Détection de cible basée sur des aptamères facilitée par une réaction d’amplification exponentielle isotherme G-quadruplex en 3 étapes

Cette méthode offre un moyen d’amplifier le signal des événements de liaison sous une forme détectable visuellement pour une utilisation à faible ressource ou pouvant être quantifiée à l’aide d’une instrumentation basée sur l’absorbance. Il s’agit d’un protocole relativement rapide et unique pour déterminer la présence de la cible de l’aptamère dans un échantillon d’intérêt. Les résultats peuvent être comparés à une courbe d’étalonnage standard si une quantification est souhaitée.

Les individus doivent être très précis lors du transfert et du mélange des solutions, car un mélange insuffisant entraînera des résultats négatifs. Assurez-vous également que les réactifs et les solutions sont conservés au frais jusqu’à leur utilisation afin de minimiser le signal de fond. Commencez par activer les produits de clivage du ribozyme en ajoutant cinq unités de polynucléotide kinase T4 dans un tube de PCR.

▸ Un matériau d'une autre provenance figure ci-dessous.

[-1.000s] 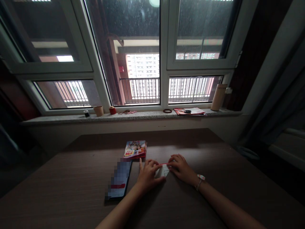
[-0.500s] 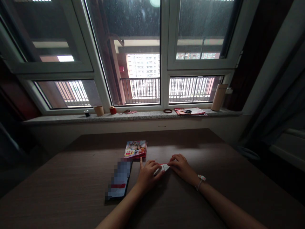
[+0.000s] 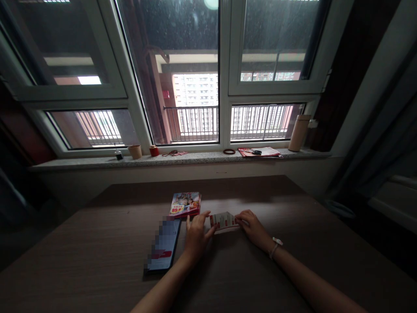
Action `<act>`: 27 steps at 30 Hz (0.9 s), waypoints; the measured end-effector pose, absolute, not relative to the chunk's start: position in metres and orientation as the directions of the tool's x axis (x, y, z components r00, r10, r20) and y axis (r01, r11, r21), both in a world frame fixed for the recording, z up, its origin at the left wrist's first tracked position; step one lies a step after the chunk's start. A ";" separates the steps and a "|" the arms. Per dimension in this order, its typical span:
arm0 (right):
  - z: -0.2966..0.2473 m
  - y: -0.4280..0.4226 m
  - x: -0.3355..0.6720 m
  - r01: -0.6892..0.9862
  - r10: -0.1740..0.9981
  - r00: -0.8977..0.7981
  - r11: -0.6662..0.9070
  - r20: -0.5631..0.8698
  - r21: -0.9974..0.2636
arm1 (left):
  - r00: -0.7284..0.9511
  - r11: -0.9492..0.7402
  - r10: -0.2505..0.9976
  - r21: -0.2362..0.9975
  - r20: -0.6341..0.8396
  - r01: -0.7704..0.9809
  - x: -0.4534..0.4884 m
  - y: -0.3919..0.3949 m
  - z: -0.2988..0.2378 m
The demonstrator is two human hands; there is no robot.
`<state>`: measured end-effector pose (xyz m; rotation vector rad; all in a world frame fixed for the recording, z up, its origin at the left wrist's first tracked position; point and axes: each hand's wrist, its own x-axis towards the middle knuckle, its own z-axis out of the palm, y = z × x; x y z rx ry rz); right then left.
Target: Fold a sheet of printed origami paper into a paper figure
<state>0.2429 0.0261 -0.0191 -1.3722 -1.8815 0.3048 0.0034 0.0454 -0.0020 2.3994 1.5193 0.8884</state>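
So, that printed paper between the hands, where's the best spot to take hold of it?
Probably by the two ends of the printed paper, a light pinch coming in from either side. It looks thin and longer side to side, so the middle would be left uncovered. The right hand is at one end, the left hand at the other.

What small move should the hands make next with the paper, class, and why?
Probably the left hand should close its thumb and forefinger on the paper at its left end, to steady it: those two stand spread apart there, while the right hand holds the other end.
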 end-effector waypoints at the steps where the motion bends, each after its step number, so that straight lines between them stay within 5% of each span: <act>1: -0.019 0.026 0.243 0.710 0.892 -0.117 0.382 0.436 -0.591 | 0.304 -0.463 0.870 0.431 0.388 0.774 0.004 0.046 -0.003; 27: -0.002 0.006 0.226 0.869 0.867 -0.277 0.410 0.413 -0.277 | 0.441 -0.528 0.846 0.357 0.299 0.771 0.009 0.034 0.006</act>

Ensuite, ajoutez un microlitre de tampon ribozyme 5X pré-préparé à chaque tube d’échantillon. Pour démontrer visuellement la spécificité, ajoutez 1,5 microlitre de théophylline millimolaire ou deux millimolaires de caféine à chaque tube d’essai comme échantillons d’essai et mélangez soigneusement chaque échantillon en pipetant cinq à 10 fois. Ensuite, ajoutez deux microlitres de 600 nanomolaires d’ARN contenant un domaine aptamique spécifique à la cible à chaque tube d’échantillon, puis un pipetage pour mélanger rapidement les composants.

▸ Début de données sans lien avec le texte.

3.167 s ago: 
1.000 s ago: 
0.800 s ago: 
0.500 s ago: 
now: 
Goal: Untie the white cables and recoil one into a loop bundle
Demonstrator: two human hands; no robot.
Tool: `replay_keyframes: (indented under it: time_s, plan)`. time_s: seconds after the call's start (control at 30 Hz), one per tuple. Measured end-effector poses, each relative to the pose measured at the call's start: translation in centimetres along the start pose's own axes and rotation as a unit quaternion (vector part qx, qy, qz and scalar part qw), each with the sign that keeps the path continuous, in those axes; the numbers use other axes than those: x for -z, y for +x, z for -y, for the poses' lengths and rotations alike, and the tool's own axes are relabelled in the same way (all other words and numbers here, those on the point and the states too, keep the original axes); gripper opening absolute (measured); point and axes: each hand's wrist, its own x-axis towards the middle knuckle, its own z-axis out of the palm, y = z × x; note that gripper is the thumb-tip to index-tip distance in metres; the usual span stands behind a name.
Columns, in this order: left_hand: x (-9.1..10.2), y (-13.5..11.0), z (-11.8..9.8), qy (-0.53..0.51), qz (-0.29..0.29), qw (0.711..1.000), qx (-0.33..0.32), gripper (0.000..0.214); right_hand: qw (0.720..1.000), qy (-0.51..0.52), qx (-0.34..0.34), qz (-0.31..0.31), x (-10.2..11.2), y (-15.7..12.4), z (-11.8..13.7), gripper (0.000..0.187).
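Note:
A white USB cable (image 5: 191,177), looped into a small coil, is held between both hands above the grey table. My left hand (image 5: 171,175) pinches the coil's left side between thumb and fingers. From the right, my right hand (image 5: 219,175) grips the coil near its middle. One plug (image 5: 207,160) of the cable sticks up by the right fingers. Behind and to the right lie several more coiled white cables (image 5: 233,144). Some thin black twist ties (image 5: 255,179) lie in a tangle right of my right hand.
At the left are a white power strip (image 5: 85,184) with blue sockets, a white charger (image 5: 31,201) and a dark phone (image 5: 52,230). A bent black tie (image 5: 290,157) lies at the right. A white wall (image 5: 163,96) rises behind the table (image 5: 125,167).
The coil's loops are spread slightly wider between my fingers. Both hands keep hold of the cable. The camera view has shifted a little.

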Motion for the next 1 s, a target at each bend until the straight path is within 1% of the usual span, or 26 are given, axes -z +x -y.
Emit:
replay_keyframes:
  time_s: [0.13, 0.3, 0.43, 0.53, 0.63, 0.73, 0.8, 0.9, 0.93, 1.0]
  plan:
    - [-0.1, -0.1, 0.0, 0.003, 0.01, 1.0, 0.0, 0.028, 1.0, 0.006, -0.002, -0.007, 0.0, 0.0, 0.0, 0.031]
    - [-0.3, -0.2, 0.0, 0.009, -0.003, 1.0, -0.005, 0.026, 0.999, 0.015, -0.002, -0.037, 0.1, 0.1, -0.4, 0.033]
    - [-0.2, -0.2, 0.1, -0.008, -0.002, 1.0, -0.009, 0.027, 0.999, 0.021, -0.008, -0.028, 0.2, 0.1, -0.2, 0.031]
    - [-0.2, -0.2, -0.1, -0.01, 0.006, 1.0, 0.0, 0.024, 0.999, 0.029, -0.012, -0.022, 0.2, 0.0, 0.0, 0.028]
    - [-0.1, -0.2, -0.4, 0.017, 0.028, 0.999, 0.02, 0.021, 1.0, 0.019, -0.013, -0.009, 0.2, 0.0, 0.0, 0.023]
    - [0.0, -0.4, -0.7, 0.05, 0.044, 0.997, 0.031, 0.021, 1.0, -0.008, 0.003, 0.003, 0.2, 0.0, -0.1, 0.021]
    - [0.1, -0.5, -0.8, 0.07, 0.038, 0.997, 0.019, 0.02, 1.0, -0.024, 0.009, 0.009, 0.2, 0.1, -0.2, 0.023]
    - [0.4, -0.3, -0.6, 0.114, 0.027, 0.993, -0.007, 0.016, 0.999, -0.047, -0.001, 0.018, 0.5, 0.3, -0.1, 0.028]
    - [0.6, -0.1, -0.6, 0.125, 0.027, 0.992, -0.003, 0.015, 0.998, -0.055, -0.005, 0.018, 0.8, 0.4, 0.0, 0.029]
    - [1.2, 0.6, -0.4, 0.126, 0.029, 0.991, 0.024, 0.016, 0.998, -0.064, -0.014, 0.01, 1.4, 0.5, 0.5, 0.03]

Maintenant, placez le tube sur un bloc froid pour minimiser le signal de fond. Après avoir préparé tous les tubes de réaction, incuber chaque échantillon à température ambiante pendant exactement trois minutes. À la fin de l’incubation, remettre immédiatement les tubes d’échantillon dans la glace.

Ajouter 3,5 microlitres de mélange enzymatique de polymérase nicase à chaque tube d’échantillon et bien mélanger. Ensuite, ajouter 31,5 microlitres de mélange réactionnel EXPAR contenant des nucléotides matrices et un tampon réactionnel à chaque tube d’échantillon et mélanger par pipetage. Une fois tous les échantillons préparés, incuber l’échantillon préparé à 55 degrés Celsius pendant cinq minutes à l’aide d’une minuterie.

Remettre immédiatement les tubes d’échantillon dans la glace après l’incubation. Ajouter deux microlitres de solution d’hémine à chaque tube d’échantillon pour le développement de la couleur et bien mélanger. Ensuite, ajoutez 58 microlitres de la solution TMB disponible dans le commerce à chaque tube d’échantillon, mélangez bien et incuber pour le développement de la couleur.

Lire les échantillons qualitativement à l’œil nu ou quantifier les résultats à l’aide d’un lecteur de plaque absorbante, comme décrit dans le manuscrit. La construction optimisée pourrait reconnaître aussi peu que 500 nanomolaires théophylline en 30 minutes. Les préparations d’échantillons exposées à la cible produisent une couleur bleue, tandis que les échantillons ne contenant aucune cible restent incolores.

Une courbe standard a été préparée à partir du signal mesuré à A450 après 30 minutes de développement des couleurs. Il est important de garder les échantillons sur la glace lorsque vous n’effectuez pas d’incubations, car même l’ARN optimisé présentera toujours un faible niveau d’activité de fond.